Novos medicamentos são produtos de um longo processo de desenvolvimento de fármacos, cujo primeiro passo é, frequentemente, a descoberta de um novo inibidor enzimático.[6] Existem duas abordagens principais para descobri-los ou desenvolvê-los.[7]

O primeiro método geral é o desenho racional de drogas baseado na imitação do estado de transição da reação química catalisada pela enzima.[8] O inibidor projetado geralmente se assemelha ao substrato, exceto que a porção do substrato que passa pela reação química é substituída por um grupo funcional quimicamente estável que se assemelha ao estado de transição. Uma vez que a enzima evoluiu para estabilizar o estado de transição, os análogos de estado de transição geralmente possuem maior afinidade pela enzima em comparação com o substrato e, portanto, são inibidores eficazes.[9]

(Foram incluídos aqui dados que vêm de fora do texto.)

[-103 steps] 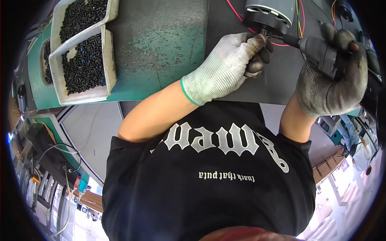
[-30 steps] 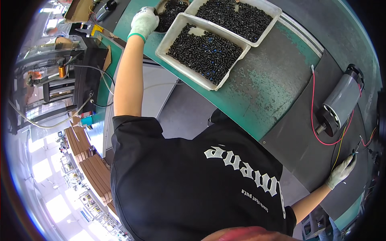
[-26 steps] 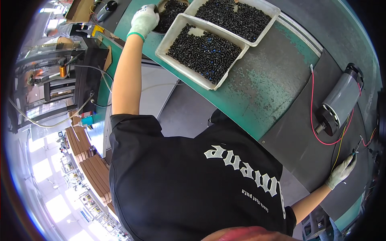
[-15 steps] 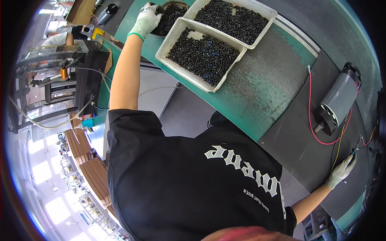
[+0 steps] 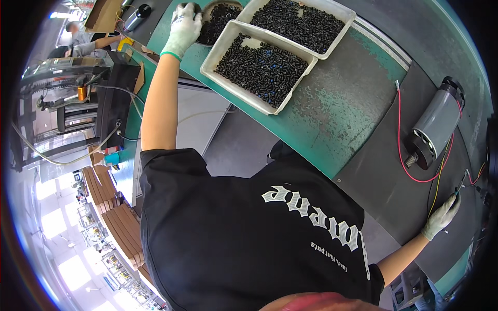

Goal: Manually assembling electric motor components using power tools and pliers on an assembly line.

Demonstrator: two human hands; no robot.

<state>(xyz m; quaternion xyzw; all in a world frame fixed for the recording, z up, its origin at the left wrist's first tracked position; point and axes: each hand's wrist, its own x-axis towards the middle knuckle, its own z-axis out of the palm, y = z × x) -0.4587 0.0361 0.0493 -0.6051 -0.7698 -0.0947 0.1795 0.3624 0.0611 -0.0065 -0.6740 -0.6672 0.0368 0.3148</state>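
Observation:
My left hand (image 5: pixel 185 28), in a white glove with a green cuff and dark fingertips, is at the far left beside a round bowl (image 5: pixel 209 11) of small black rings. Its fingers are bent together; whatever they may hold is hidden. At the right, my gloved right hand (image 5: pixel 441 216) rests low over the dark mat (image 5: pixel 376 181). Its fingers are closed around something slim whose thin metallic end sticks out; the kind is too small to tell. Beyond that hand lies a grey cylindrical motor (image 5: pixel 437 123) with a threaded shaft and red and yellow wires.
Two white trays of small black cylindrical parts, a nearer tray (image 5: pixel 278 110) and a farther tray (image 5: pixel 348 26), stand on the worn green table (image 5: pixel 327 124). Another motor (image 5: pixel 138 17) lies at the far left. A machine (image 5: pixel 120 78) and stacked cardboard (image 5: pixel 120 230) stand left; a co-worker's arm shows behind.
My left hand has shifted slightly left, away from the bowl's rim. My right hand stays almost in place. The co-worker in the background has moved an arm forward.

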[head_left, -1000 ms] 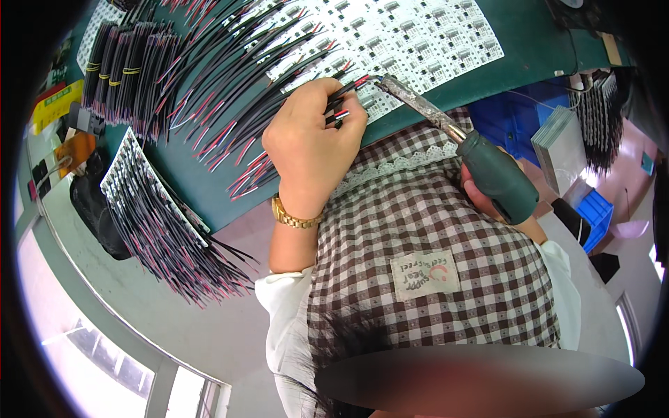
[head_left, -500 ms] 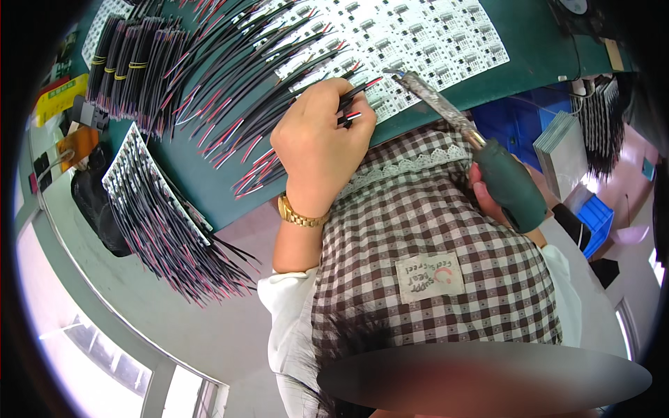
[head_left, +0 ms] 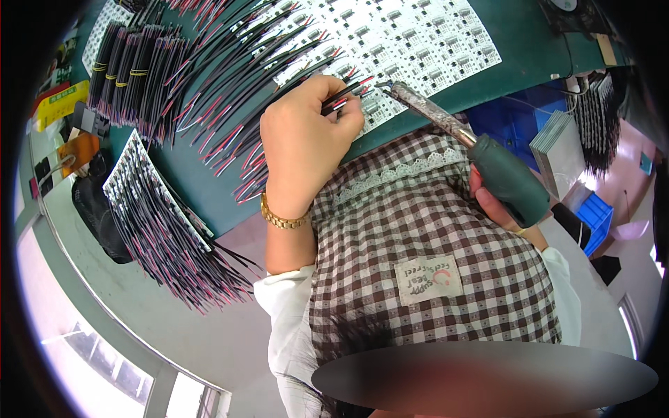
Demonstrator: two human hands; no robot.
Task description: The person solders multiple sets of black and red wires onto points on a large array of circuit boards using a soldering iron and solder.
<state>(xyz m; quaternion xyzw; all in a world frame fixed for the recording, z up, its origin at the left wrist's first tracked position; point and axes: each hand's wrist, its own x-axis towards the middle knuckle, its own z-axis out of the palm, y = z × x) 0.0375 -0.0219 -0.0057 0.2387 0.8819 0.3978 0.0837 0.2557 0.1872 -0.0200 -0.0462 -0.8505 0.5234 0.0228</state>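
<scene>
My left hand (head_left: 306, 136), with a gold watch at its wrist, is closed in a pinch around black cables (head_left: 354, 88) with stripped red and white wire ends. They point right, over a white sheet of circuit boards (head_left: 439, 45). My right hand (head_left: 493, 202) is wrapped around the dark green handle of a soldering iron (head_left: 512, 182), which partly hides the fingers. The iron's metal shaft slants up and left, its tip close to the wire ends. Whether the tip touches a wire or the board I cannot tell. Many cables (head_left: 230, 104) fan out left of my left hand.
Banded bundles of black cables (head_left: 129, 73) lie at the far left of the green table (head_left: 188, 157). Another board panel with hanging cables (head_left: 174, 230) sits at the left table edge. At the right are a blue bin (head_left: 505, 132), stacked panels (head_left: 557, 150) and more cables (head_left: 599, 125).
My left hand has shifted left and slightly down with the cables. The soldering iron's tip has moved a little down and left, staying near the wire ends.
</scene>
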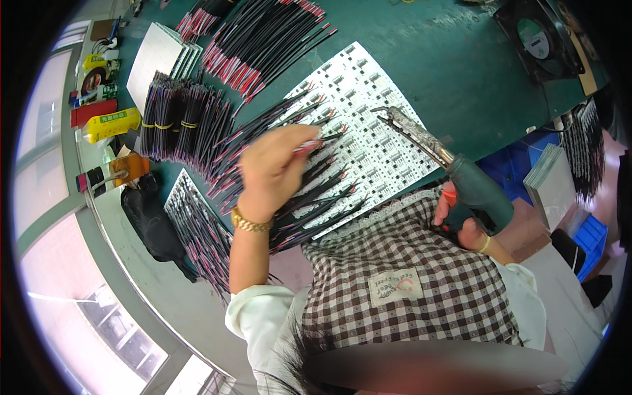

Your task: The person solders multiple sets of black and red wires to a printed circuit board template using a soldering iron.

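A white circuit board panel with many small parts lies on the green table, rows of black wires fixed across its left part. Above those wires is my left hand, its fingers pinched on a thin wire with a red and white end. My right hand is wrapped round the handle of a dark green soldering gun. The gun's metal tip points left over the panel; whether it touches the board I cannot tell.
Bundled black wires and loose wires lie beyond and left of the panel. White boards stand stacked at the far left, near a yellow bottle. A black fan stands far right; blue bins sit lower right.
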Demonstrator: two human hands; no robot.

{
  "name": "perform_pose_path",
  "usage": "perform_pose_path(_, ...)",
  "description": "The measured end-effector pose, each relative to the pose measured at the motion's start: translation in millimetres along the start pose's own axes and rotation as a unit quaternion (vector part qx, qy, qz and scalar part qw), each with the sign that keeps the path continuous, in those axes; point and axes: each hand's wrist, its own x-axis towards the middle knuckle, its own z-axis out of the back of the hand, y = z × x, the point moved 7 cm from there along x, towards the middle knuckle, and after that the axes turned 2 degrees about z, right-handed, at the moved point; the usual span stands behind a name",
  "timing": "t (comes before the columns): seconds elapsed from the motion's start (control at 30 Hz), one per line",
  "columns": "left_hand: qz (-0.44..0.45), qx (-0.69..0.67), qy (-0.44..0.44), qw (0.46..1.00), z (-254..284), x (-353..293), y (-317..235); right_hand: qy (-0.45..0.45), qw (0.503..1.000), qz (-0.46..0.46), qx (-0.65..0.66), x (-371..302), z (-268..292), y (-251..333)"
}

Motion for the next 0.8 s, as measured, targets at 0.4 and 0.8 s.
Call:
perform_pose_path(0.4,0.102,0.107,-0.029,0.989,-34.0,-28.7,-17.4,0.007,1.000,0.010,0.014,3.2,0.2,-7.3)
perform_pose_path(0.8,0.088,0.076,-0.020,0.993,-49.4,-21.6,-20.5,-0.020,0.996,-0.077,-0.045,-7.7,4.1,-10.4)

A segunda forma de descobrir novos inibidores de enzimas é a triagem de alto rendimento de grandes bibliotecas de compostos estruturalmente diversos para identificar moléculas que se ligam à enzima. Este método foi ampliado para incluir a triagem virtual de bancos de dados de moléculas diversas usando computadores,[10][11] que são seguidos pela confirmação experimental da ligação dos hits da triagem virtual.[12] Abordagens complementares que podem fornecer novos pontos de partida para inibidores incluem a descoberta[13] baseada em fragmentos de chumbo e bibliotecas químicas codificadas por DNA (DEL).[14]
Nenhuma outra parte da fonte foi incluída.